Car en visitant le site du Jury de Déontologie Publicitaire, on découvre que le dernier avis rendu public par les jurés concernait déjà l’annonceur. Et plus précisément une campagne diffusée dans Le Monde en décembre dernier : une femme assise, tête penchée en avant, bras écartés, et poitrine nue portait son sac à main en guise de culotte.

Saisi de plusieurs plaintes de particuliers, ainsi que de l’Association Les Chiennes de garde, le Jury en avait informé la société. Les motifs de plainte résonnent : l  annonce, « qui utilise la nudité, véhicule une image humiliante et dégradante de la femme, et est sexiste en ce qu’elle « hyper-sexualise » la femme, assimilée à une marchandise ou à un bien de consommation. ». Lundi 6 mars, soit le jour même du tollé provoqué par ces deux nouvelles affiches, le jury considérait officiellement ces plaintes fondées !

 

En janvier 2016, c’était une affiche pour le rouge à lèvres Rouge Pur Couture qui heurtait la susceptibilité du public, auquel les jurés donnaient encore raison.

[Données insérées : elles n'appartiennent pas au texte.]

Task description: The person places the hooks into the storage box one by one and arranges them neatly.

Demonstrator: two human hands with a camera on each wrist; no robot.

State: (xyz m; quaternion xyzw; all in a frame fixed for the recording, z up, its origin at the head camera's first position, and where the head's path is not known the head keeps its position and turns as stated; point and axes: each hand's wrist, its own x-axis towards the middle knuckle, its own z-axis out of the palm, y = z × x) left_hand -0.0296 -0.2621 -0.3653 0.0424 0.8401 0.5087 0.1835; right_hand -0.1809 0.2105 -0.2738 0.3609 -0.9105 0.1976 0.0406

Entendu à cette occasion, l’annonceur promettait pourtant que « la marque est particulièrement soucieuse du respect des règles déontologiques applicables en matière de publicité et plus généralement du cadre légal en vigueur, et a à cœur de communiquer de manière responsable sur ses produits ».

Pas tant que ça visiblement.

En attendant les délibérations du Jury, l’instance de régulation, qui n’avait pas été consultée avant l’affichage en 4×3 dans Paris de cette dernière campagne, a d’ores et déjà signifié à Yves St Laurent sa désapprobation, en lui demandant expressément de retirer ses visuels des panneaux d’affichage.

« On peut y voir à la fois une atteinte à la dignité de la personne, une représentation de soumission non conforme aux règles édictées par l’ARPP, énumère son DG, Stéphane Martin, qui souligne l’absence de connivence de la jeune fille mise en scène avec un visage totalement inexpressif et une absence totale de second degré », faisant référence au second visuel mis en cause. Deuxième mauvais point, « l’extrême maigreur du sujet, sans doute induite par l’angle de prise de vue, est contraire aux valeurs sociétales défendues par l’ARPP » et représente un second motif de plainte sur lequel le jury devra statuer.

Un motif que connait bien l’annonceur puisqu’en 2015, une de ses campagnes avait été interdite au Royaume-Uni, le mannequin y apparaissant « maladivement maigre « .

« Depuis le premier jour d’existence du jury de déontologie publicitaire l’image de la femme a été le sujet majoritairement invoqué par les plaintes » expliquait Valérie Michel-Amsellem, la présidente du jury dans le dernier bilan sur la publicité et l’image de la personne de l’ARPP. Un bilan somme toute très positif puisque sur près de 63 000 publicités examinées entre 2014 et 2015, seuls 29 posaient problème.

99,95 % des publicités diffusées en France respecte donc l’image des personnes mises en scènes ou visées. Alors, bien sûr, il y a de quoi s’agacer d’un tel manque de sagacité de la part d’Yves St Laurent, mais on peut aussi se féliciter de l’état général de la publicité française et des prises de parole de Contrex ou encore d’Axa sur la place des femmes dans la société. Mais ça, on y reviendra, la semaine prochaine, ici-même.